With her new album blotter baby due out in February, viral artist mazie is expanding her worldview.

Psychedelia is getting a little queerer.

Most fans are probably familiar with singer mazie for her viral hit “dumb dumb,” which garnered over 60 million streams on TikTok. But the queer Los Angeles (via Baltimore) based artist can do so much more.

With her two latest singles, “girls just wanna have sex” and “it’s not me (it’s u),” the artist explores different aspects of psychedelia, a genre she wants to make more accessible for people like her. Once her album blotter baby comes out on February 24, everyone will see just how accessible the genre can be.

“I'm obsessed with this album,” mazie says. “I've genuinely never been just outwardly proud of something that I've made. I'm always critical of my work all the time. I'm not of this. I just can't wait for it to be out.”

“I am really trying to redefine modern psychedelia in music,” she continues. “And so we just tried to draw from classic influences and then modernize it. And there are just so many different forms of psychedelic music. So we just kind of tried to dabble in as much as we could, and that's what we got.”

One area she dabbled in was aggressive, raunchy, and in-your-face bratty pop-punk on the song “girls just wanna have sex.” Her confidence about the album and her new sound is nowhere more evident than when she’s confidently singing about getting eaten out on her friend’s parent’s couch. She says the song is meant to show how casual and fun being queer can be.
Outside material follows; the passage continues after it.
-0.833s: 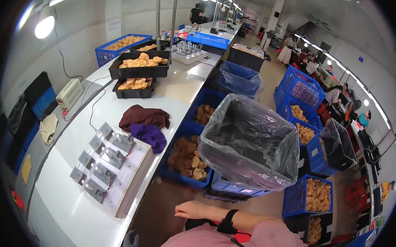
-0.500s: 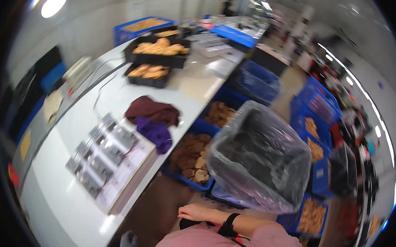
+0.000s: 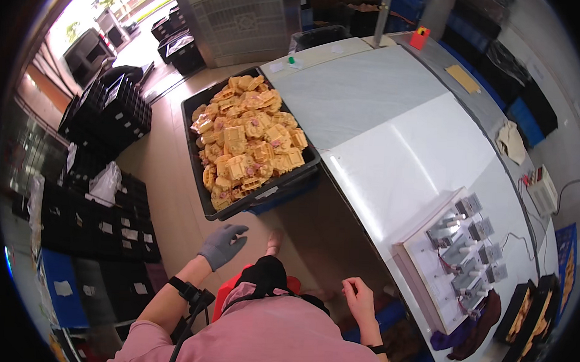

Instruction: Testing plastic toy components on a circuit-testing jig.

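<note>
My left hand (image 3: 223, 246), in a grey glove, hangs just short of the near end of a black crate (image 3: 240, 212). Its fingers are apart and hold nothing. Heaped in that crate are many yellow-orange moulded pieces (image 3: 253, 131), some with pinkish patches. My bare right hand (image 3: 360, 300) is off the near left edge of the white worktable (image 3: 381, 165). Its fingers curl in loosely, and nothing shows in them. Neither hand touches the crate or the table.
On the table at right sits a white fixture board (image 3: 422, 271) with several metal clamps, beside dark red cloth (image 3: 486, 325) and purple cloth (image 3: 451, 337). A red stool (image 3: 227, 288) is under me. Stacked black crates (image 3: 101, 211) line the left, near an open doorway.
My view has swung left, from the clamp board and bag-lined bin to the full black crate. Both hands now show; only one bare hand and forearm were clear before.
</note>
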The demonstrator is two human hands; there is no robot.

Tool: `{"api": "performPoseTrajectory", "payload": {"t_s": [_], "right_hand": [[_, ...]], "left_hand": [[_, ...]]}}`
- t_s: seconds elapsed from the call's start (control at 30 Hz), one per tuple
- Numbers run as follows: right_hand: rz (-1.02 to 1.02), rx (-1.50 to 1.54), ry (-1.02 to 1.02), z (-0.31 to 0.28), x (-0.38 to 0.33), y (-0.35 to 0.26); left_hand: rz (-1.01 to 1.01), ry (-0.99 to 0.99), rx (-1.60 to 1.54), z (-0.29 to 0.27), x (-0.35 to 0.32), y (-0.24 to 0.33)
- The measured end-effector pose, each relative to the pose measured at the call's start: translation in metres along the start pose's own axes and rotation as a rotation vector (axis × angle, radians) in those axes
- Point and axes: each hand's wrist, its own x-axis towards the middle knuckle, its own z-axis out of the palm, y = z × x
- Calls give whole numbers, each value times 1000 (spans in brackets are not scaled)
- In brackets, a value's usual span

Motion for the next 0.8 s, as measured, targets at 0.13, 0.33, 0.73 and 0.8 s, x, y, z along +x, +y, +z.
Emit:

“I was just really feeling my queerness as of late and just wanting to be very expressive of that. So I had just not really had a moment to just sit in the studio and bring that into the music,” she says. “I feel like the statement itself is that it can just be rowdy because being rowdy is fun, and having great gay sex is just f*cking fun. You know what I mean?”

mazie - girls just wanna have sex (trippy fairy edit)youtu.be

On “it’s not me (it’s u),” she shifts gears, going for a softer side, but still one rooted in her real-life relationships. She says the song is her most honest to date, and exposes herself during a time of growth and “just me being pretty hypocritical and cruel.”

“I think it's a lot of tongue and cheek of ‘if it's not me, it's you,’ and just feeling like I’m making excuses for bad behavior. So it was really intense,” she says of releasing the song. “It was the hardest song I've ever written just because it was so honest. I feel like I haven't pulled from such direct experiences that I had in the way that I did in that song. So it was brutal.”

mazie - it's not me (it's u) (official visualizer)youtu.be

But those songs are just two of the wide variety of sounds on her new album, which comes out February 24. She said she wants blotter baby to really stick with people, and to be an album they can explore over and over again.

“I think when approaching the album, I feel like it's going to take a couple listens to really saturate, which is one of my favorite parts of my favorite records,” she says. “And there's just a lot to dig into throughout the whole thing. So I just hope people can take their time with it and consume it as thoughtfully as they have the time to do in their life.”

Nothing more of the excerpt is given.